Pero eso no significa que los estudiantes más pobres tendrán el mismo acceso al tratamiento a largo plazo que sus compañeros más ricos con seguro privado, dijo Davis. Como codirectora de consejería, su trabajo no es solo ayudar a los estudiantes, sino también proteger a su personal, y eso puede significar mantener los límites.

“El acceso a la atención médica no es equitativo en este país. Simplemente no lo es”, dijo. “Siempre estamos en conversaciones sobre cuánto podemos estirar y asegurarnos de que nuestros médicos se mantengan bien”.

En la Universidad de Iowa, los estudiantes sin los recursos financieros o el transporte para asistir a asesoramiento fuera del campus pueden unirse a un grupo de terapia como el que Schmitt dirigió después del evento Send Silence Packing.

La universidad ofreció más de 5500 horas de terapia grupal en el año fiscal 2019, el último año completo antes de la pandemia, más del cuádruple de la cantidad que ofreció en el año fiscal 2009. Este jueves, en el pequeño grupo de estudiantes reunidos a través de Zoom, el enfoque fue en el manejo y afrontamiento de las emociones. Schmitt habló sobre cómo las personas eligen responder a las situaciones, recordando a los estudiantes una habilidad que ella llama “Mi amigo CARL”, un acrónimo de “Cámbialo; Acéptalo; Reformularlo; Dejalo.”

Más tarde, Schmitt dirigiría un grupo de apoyo para estudiantes que buscaban una relación más saludable con las drogas y el alcohol, seguido de un taller sobre cómo tolerar la angustia. Su jornada laboral no terminaba hasta las 8:00 p. m., más de 12 horas después de haber comenzado.

El asesoramiento universitario nunca fue un trabajo cómodo, pero solía consumir menos de lo que es hoy. Los grupos de solicitantes eran grandes y las contrataciones tendían a quedarse durante años, dijo Schreier, quien ha estado en el campo durante 30 años.

Hoy, pocos consejeros están solicitando los trabajos, y algunos que planeaban quedarse para siempre están huyendo a la práctica privada, donde pueden trabajar menos horas y ganar más dinero, dijo. La Universidad de Iowa tiene actualmente tres puestos vacantes, incluido el puesto de director.

“Es una demanda sin fondo y recursos finitos, y eso comienza a erosionar los sentimientos de eficacia de las personas”, dijo Schreier, quien dejó el trabajo en febrero para unirse al recién formado Centro de Salud Mental Escolar de Iowa de la universidad, donde se está enfocando en el personal y la facultad. bienestar

Schmitt, quien llegó a la universidad de un centro comunitario de salud mental en 2019, dijo que aprendió que está “bien decir no a algunas cosas”, rechazar algunas de las solicitudes para servir en comités o presentar a grupos de estudiantes después de horas. Ella no tiene planes de irse; algunos días son agotadores, pero no está agotada, dijo.
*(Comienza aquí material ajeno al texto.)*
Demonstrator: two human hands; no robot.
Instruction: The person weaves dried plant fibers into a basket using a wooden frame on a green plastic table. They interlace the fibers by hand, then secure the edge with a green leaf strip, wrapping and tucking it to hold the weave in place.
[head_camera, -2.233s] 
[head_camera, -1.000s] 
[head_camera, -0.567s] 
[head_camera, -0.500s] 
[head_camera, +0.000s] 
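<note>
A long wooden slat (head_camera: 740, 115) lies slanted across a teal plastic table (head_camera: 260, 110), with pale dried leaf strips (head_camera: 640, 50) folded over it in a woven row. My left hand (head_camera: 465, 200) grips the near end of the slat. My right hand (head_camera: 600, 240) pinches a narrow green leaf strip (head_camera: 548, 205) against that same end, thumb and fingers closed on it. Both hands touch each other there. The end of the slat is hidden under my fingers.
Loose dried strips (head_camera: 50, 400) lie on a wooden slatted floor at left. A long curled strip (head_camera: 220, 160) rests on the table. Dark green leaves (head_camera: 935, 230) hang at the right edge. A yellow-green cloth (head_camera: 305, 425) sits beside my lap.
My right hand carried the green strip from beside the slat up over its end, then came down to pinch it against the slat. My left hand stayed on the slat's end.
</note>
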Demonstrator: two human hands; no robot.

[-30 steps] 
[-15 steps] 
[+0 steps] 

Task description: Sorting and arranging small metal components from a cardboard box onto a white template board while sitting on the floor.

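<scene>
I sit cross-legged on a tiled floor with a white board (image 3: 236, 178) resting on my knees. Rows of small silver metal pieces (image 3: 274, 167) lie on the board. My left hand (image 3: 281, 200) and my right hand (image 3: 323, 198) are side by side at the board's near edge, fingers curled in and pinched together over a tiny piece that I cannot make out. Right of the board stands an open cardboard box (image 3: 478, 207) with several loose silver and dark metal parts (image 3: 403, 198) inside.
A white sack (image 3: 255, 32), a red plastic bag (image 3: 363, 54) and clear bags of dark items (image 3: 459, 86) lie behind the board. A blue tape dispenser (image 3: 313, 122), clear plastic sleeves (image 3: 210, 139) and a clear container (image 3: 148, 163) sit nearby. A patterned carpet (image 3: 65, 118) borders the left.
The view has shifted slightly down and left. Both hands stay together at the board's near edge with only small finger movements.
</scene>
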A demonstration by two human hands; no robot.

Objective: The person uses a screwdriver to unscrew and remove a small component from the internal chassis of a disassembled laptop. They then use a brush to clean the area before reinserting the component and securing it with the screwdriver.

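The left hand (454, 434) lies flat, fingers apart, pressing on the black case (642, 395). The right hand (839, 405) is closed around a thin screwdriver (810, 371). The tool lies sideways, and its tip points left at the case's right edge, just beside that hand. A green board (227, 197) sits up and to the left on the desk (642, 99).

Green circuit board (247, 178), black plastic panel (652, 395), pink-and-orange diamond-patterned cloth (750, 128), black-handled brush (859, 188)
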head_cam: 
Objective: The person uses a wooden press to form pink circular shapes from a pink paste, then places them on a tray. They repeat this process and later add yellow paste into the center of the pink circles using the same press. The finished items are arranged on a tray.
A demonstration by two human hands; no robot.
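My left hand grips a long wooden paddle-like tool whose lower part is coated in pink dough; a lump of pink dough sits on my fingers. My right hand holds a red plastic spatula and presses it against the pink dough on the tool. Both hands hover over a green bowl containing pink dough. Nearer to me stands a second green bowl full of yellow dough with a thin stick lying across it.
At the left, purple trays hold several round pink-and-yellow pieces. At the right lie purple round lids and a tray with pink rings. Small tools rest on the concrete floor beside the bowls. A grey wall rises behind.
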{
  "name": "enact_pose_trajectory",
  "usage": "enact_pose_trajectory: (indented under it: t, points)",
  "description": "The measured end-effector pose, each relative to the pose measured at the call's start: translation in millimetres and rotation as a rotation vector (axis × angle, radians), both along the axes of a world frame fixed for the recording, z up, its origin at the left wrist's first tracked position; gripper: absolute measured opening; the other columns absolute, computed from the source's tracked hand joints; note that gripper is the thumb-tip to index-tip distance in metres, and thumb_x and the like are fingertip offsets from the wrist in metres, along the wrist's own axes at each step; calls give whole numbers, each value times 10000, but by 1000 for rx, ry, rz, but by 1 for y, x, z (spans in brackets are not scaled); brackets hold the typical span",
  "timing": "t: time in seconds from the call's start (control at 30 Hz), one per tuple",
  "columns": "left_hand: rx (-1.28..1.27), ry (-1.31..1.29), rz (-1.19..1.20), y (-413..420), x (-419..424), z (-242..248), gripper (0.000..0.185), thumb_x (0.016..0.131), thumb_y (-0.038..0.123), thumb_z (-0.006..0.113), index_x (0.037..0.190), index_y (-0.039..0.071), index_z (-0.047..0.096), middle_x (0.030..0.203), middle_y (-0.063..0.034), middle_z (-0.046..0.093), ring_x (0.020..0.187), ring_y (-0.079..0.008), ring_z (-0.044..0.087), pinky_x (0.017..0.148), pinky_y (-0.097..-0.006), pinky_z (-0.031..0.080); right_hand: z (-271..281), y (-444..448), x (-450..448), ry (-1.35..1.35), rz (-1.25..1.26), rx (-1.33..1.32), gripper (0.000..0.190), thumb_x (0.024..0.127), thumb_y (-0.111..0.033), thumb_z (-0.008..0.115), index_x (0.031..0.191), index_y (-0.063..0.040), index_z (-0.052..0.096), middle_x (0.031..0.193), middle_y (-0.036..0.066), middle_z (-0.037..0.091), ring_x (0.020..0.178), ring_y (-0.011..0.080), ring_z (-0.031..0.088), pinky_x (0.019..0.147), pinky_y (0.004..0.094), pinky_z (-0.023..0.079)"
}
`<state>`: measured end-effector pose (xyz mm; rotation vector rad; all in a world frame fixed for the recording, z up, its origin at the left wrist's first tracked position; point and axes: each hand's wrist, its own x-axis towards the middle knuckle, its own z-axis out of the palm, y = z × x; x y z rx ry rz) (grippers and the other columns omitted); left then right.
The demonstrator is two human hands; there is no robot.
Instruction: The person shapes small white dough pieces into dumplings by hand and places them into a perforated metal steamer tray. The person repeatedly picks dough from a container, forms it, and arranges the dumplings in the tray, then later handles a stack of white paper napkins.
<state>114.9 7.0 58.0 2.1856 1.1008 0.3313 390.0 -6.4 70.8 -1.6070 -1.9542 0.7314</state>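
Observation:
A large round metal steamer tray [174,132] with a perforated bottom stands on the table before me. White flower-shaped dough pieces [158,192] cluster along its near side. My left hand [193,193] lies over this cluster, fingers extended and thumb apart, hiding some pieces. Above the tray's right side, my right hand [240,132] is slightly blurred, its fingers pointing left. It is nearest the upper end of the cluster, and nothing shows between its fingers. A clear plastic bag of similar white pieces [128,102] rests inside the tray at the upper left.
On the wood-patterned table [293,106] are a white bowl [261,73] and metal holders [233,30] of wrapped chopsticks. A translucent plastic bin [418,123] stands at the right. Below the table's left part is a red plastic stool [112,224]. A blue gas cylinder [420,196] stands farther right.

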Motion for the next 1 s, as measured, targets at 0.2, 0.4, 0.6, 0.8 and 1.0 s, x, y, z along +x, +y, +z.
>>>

Y así, este jueves, se subió a su automóvil un poco después de las 8 p. para el día siguiente. Terminó la noche tranquila y resueltamente con su esposo, viendo Food Network y bebiendo una última taza de té.

Si usted o alguien que conoce tiene pensamientos suicidas, la Línea Nacional de Prevención del Suicidio al 1-800-273-TALK (8255) y la Línea de Texto de Crisis (envíe el mensaje de texto HOME al 741741) son servicios gratuitos las 24 horas que pueden brindar apoyo , información y recursos.